新ニーズに対する九州がんプロ養成プラン 新ニーズに対する九州がんプロ養成プラン

修了者の声

医師向け

佐賀大学・がんプロフェッショナル養成コース 平成30年度修了者
現職 佐賀大学医学部 内科学講座 血液・呼吸器・腫瘍内科 助教
中島 千穂(佐賀大学) 医師

私は、2018(平成30)年度に、佐賀大学医学部医科学専攻 医学系研究科博士課程の「がんプロフェッショナル養成コース」を修了しました。

 

私は、呼吸器内科専門医として薬物療法を中心とした肺がん診療を経験する中で、多くの患者さんが薬剤耐性によるがんの再発・再燃により苦悩されるのを、間近に見てきました。そのため、がん薬剤耐性の克服へ向け、肺がんだけでなく組織横断的ながんの分子生物学的な本質を学びたいと考え、がんプロフェッショナル養成コースへ入学しました。折しも私が本コースで学ぶ期間中、革新的技術である次世代シークエンサーによるがんの網羅的遺伝子解析技術が広く普及し、原発臓器に関わらず腫瘍を遺伝子変化によって分類し、標的となる遺伝子変化に特異的な分子標的薬を用いて治療する潮流が高まってきました。当学においては、末梢血を用いたLiquid biopsyによりこれらの網羅的遺伝子変異検索を行う先端的なプロジェクトに参加し、各種のがんに共通するactionable mutationとその薬物治療の知識を深めることができ、また遺伝性乳がん卵巣がん症候群やリ・フラウメニ症候群などの遺伝がんについて、またその対応についても見識を深めることができました。
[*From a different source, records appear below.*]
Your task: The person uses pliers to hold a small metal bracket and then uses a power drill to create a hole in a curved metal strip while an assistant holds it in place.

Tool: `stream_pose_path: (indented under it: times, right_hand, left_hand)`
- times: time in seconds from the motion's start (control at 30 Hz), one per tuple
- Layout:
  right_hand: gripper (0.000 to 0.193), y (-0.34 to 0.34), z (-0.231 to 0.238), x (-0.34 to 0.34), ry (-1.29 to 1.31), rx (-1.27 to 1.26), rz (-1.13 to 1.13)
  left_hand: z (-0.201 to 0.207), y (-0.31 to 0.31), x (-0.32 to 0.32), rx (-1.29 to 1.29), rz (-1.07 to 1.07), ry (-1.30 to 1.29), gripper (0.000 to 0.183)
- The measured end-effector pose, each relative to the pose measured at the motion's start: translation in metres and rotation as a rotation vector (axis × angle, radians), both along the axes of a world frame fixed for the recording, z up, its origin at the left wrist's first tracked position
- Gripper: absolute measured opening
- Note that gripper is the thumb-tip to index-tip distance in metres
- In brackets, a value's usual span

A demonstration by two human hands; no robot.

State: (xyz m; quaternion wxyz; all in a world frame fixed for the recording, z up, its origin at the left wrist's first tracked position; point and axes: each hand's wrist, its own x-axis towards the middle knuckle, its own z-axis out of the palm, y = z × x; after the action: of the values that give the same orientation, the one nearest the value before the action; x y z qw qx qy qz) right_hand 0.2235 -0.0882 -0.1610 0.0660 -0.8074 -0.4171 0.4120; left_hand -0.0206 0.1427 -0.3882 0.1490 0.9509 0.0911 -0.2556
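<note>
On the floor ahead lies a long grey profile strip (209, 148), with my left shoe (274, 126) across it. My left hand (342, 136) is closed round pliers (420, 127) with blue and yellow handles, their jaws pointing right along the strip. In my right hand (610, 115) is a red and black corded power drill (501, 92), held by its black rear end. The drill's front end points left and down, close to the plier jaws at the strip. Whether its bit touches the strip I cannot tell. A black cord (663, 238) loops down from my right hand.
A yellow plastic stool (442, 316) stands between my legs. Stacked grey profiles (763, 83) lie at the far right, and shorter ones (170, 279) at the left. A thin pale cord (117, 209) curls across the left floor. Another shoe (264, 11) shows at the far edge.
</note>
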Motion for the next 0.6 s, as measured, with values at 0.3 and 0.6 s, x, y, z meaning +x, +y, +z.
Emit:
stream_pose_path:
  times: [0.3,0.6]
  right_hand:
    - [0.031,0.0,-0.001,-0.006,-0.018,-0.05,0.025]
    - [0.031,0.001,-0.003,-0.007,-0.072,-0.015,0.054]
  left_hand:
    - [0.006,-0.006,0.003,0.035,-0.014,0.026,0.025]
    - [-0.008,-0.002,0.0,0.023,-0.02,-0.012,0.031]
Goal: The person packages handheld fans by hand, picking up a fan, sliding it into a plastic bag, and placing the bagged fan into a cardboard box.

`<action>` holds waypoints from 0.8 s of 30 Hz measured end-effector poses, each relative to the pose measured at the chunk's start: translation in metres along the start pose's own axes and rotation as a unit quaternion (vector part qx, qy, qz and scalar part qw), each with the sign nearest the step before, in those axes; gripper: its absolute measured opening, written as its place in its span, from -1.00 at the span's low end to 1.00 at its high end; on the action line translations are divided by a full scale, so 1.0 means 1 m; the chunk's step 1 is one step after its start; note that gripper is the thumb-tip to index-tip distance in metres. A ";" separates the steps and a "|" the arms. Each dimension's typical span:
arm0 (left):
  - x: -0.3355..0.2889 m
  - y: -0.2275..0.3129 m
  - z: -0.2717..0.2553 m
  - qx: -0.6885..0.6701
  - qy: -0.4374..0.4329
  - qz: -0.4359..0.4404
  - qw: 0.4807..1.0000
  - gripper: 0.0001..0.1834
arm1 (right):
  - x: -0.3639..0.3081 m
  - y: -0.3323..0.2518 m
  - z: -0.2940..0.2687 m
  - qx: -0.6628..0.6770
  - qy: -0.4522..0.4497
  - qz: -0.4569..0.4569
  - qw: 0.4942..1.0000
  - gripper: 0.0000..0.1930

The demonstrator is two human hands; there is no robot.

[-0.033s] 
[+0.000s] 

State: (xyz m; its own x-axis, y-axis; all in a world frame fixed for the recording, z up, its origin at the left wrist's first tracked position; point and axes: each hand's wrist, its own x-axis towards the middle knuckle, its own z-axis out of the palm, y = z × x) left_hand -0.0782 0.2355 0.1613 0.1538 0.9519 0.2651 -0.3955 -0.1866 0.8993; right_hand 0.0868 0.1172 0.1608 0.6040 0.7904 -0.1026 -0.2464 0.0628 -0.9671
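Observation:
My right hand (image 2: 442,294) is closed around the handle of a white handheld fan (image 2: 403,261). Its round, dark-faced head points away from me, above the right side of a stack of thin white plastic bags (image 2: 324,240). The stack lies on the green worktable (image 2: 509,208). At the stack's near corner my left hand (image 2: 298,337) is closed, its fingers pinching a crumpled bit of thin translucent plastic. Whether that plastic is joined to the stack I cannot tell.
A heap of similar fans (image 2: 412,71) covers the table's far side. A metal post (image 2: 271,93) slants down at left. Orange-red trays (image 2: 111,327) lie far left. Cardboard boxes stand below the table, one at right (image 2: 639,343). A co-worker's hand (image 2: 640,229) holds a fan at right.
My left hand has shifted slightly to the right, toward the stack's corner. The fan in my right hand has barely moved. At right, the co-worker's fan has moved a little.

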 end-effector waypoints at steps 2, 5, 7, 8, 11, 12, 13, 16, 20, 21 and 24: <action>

今後包括的ゲノムプロファイリングが我が国において保険適応となり、ますますがんゲノム医療が進展していくことが予想される中で、このような先端的取り組みを経験できたことは、本コースでなければ経験できない稀有な機会であったと考えています。

 

現在私は、佐賀大学医学部 内科学講座 血液・呼吸器・腫瘍内科の助教として、「がん薬物療法専門医」の資格を取得するため、肺がん以外の腫瘍についての知識・経験を深めるべく診療業務を行っています。本コースで学んだことを生かし、お会いする一人一人の患者さんの病態をより深いレベルで考察しながら経験を積み、リサーチマインドを忘れず診療に励みたいと考えています。